O aumento de casos de homossexualidade e de visibilidade dos mesmos leva a uma maior homofobia: é assim que o presidente da Opus Gay, António Serzedelo, caracteriza a sociedade portuguesa, à margem do I Encontro Contra a Homofobia.
«Quanto maior é a visibilidade homossexual, maior é a visibilidade da homofobia», disse António Serzedelo, alertando que «simultaneamente com essa visibilidade, surge a incongruência do totalitarismo dessa homofobia». O presidente da Opus Gay considera que este factor acaba por se revelar na intolerância da sociedade portuguesa contra homossexuais, mas também contra as mulheres, contra os imigrantes e contra os deficientes.

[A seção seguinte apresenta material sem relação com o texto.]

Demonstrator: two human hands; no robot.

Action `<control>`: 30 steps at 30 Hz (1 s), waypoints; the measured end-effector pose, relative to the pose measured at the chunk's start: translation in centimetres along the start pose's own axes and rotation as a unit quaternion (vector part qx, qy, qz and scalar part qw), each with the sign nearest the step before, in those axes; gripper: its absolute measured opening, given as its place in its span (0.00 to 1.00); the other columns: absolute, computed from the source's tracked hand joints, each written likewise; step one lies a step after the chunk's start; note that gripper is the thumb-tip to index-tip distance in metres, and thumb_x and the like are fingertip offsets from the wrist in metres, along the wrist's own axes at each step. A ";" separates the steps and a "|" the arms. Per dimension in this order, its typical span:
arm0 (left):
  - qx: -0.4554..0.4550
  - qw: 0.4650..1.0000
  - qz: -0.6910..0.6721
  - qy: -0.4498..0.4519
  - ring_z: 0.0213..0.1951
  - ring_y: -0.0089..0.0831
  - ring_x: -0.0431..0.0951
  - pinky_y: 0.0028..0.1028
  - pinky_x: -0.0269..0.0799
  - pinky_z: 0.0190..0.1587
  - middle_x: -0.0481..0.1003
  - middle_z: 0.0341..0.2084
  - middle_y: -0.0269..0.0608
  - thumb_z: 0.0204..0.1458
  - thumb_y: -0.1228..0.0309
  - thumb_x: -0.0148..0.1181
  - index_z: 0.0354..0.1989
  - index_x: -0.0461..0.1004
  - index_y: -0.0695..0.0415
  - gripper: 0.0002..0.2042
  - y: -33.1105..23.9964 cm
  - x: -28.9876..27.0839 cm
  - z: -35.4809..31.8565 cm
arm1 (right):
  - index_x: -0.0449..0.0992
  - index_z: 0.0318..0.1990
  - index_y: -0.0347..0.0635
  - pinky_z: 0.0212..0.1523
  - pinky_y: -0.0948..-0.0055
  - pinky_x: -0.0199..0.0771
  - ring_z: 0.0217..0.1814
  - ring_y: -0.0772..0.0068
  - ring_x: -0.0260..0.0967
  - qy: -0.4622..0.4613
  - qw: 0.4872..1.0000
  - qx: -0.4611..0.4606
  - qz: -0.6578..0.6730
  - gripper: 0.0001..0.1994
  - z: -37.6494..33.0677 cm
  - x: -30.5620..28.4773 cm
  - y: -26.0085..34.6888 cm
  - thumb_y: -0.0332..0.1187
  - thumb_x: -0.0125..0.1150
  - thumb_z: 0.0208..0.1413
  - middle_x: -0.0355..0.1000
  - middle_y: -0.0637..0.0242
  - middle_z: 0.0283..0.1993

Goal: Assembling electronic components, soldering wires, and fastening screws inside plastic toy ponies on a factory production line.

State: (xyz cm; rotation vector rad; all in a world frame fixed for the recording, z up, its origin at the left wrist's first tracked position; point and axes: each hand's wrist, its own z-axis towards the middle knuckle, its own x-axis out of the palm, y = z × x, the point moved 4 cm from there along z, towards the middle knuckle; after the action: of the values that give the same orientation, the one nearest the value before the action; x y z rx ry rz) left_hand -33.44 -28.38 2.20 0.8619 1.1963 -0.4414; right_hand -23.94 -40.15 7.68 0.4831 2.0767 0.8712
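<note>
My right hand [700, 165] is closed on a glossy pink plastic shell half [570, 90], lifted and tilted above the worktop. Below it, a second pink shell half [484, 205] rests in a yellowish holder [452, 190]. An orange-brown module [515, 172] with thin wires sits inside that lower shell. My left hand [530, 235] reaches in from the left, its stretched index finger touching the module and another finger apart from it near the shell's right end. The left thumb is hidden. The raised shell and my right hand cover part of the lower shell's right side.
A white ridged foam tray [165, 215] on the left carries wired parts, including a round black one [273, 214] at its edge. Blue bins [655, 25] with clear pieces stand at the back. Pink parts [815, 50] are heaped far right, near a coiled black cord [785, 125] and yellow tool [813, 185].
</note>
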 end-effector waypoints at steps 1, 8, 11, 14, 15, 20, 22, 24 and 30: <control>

António Serzedelo defende que se deveriam promover mais iniciativas como estas, referindo-se ao I Encontro Contra a Homofobia, como forma de diminuir o preconceito, ainda muito enraizado especialmente nas regiões onde a falta de informação ainda é grande. «Deviam ir mais às zonas e regiões onde maior é a desinformação e o preconceito», pois «isto obriga as pessoas a habituarem-se a viver com a diversidade», observou, acrescentando que é nestes locais que «estão as bases do preconceito». O fundador da Opus Gay considera que «há um Portugal a dois tempos (...) o rural, atávico, virado para o passado; e o urbano e moderno, que está com os dois pés na globalização e na modernidade», disse. Referindo-se à posição da Igreja nestas questões, defende que «a Igreja não pode intervir na sexualidade, nem pode dizer que uns são filhos de Deus e outros mais ou menos». O presidente da ILGA, associação dos direitos da comunidade gay, lésbica, bissexual e transgender (LGBT), Paulo Côrte-Real, destacou que estes casos são ainda um tema relacionado normalmente com diversos factores negativos, «a homofobia tem sido estimulada por uma espécie de triunvirato - pecado, crime e doença». Paulo Côrte-Real defende a respeito do preconceito existente que «a responsabilidade de lutar contra ele depende de toda a sociedade», afirmando que o combate precisa de «todos os apoios», inclusive da Lei.
António Serzedelo admitiu que caso o PS não tenha maioria e tenha de se coligar à direita, a proposta de casamento entre pessoas do mesmo sexo não vai avançar, «se fizer à esquerda, vamos ter casamento entre pessoas do mesmo sexo», garantiu o presidente da Opus Gay.